第20回小説現代長編新人賞受賞作。
故郷が無いこと。都会の生活を楽しむこと。まだ見ぬ光景に思いを馳せること。
宇宙人は、わたしがどんな人かお構いなしに、宝石をくれるだけ。
誰しもが抱える孤独の本質を問う、衝撃のデビュー作。
選考委員称賛!
侃々諤々の議論が巻き起こった作品。
今村翔吾さん
不穏さや虚無感に惹かれる読者は少なくないだろう。
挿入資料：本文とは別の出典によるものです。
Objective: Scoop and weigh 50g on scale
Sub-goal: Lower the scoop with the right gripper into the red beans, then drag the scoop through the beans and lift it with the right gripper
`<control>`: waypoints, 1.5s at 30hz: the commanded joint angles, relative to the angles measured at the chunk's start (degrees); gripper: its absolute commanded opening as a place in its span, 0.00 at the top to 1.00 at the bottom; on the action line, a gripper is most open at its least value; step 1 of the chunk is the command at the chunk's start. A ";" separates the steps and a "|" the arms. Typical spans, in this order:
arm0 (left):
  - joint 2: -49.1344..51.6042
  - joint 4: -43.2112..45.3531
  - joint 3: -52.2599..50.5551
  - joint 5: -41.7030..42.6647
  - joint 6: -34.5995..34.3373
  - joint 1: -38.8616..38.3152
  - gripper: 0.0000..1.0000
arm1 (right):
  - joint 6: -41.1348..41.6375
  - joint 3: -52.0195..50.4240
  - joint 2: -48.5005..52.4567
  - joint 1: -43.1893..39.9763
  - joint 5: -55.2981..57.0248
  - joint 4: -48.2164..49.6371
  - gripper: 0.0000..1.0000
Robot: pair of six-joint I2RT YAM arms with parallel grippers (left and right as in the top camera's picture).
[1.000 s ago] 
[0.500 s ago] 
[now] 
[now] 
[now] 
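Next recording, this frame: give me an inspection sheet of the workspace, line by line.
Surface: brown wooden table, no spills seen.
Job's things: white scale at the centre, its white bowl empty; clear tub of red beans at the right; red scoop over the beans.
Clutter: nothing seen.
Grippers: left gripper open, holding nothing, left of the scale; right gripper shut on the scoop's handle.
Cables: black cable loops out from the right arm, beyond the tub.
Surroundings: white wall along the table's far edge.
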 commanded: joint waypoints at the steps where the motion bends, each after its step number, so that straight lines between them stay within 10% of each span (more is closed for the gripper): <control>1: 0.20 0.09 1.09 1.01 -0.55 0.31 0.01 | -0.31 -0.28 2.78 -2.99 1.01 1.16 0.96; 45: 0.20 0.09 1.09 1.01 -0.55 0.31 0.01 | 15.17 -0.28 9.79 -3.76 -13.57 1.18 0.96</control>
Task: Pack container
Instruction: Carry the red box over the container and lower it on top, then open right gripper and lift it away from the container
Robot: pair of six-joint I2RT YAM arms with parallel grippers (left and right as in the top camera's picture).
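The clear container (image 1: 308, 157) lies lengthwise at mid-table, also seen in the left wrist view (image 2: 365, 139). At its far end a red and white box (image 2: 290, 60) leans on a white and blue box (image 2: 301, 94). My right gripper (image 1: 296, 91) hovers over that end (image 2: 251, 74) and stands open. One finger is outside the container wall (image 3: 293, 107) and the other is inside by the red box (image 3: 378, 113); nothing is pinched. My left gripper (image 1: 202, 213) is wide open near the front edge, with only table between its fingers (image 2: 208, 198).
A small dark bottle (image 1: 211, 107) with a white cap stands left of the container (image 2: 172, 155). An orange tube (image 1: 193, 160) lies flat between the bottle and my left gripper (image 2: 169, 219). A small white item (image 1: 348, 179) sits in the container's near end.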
私もその一人だ。
塩田武士さん
出来事があまり多くない小説なのに読めてしまうのは、文章がよいからだろう。
中島京子さん
美しく流れるような文章。晴れすぎた空のような悲しみを帯びた世界観。
凪良ゆうさん
一押し。小説を読むことそれ自体の楽しみがあった。
宮内悠介さん
内なる閉塞感や繊細な心情などは読ませるものがある。
薬丸岳さん
ある日突然、地球に宇宙人がやってきた。もはや言語を使わずにコミュニケーション可能な彼らだが、人間の声を聴くと宝石のような物質を排出するらしい。わたしは、彼らのその習性を利用して対価をもらう「宇宙人の店」で働く代わりに、大学に進学するための費用や生活費を奨学金として援助してもらっている。都会で新たな友人もでき、予備校で出会った了一と恋人になるなど日々を謳歌するが、親密になったはずの彼に、捨ててきた故郷の思い出をうまく話すことができず困惑する。根っこを失い、枝葉にも寄りかかることもできなくなって、言葉の通じない、宇宙人に自らの過去を語り始め……。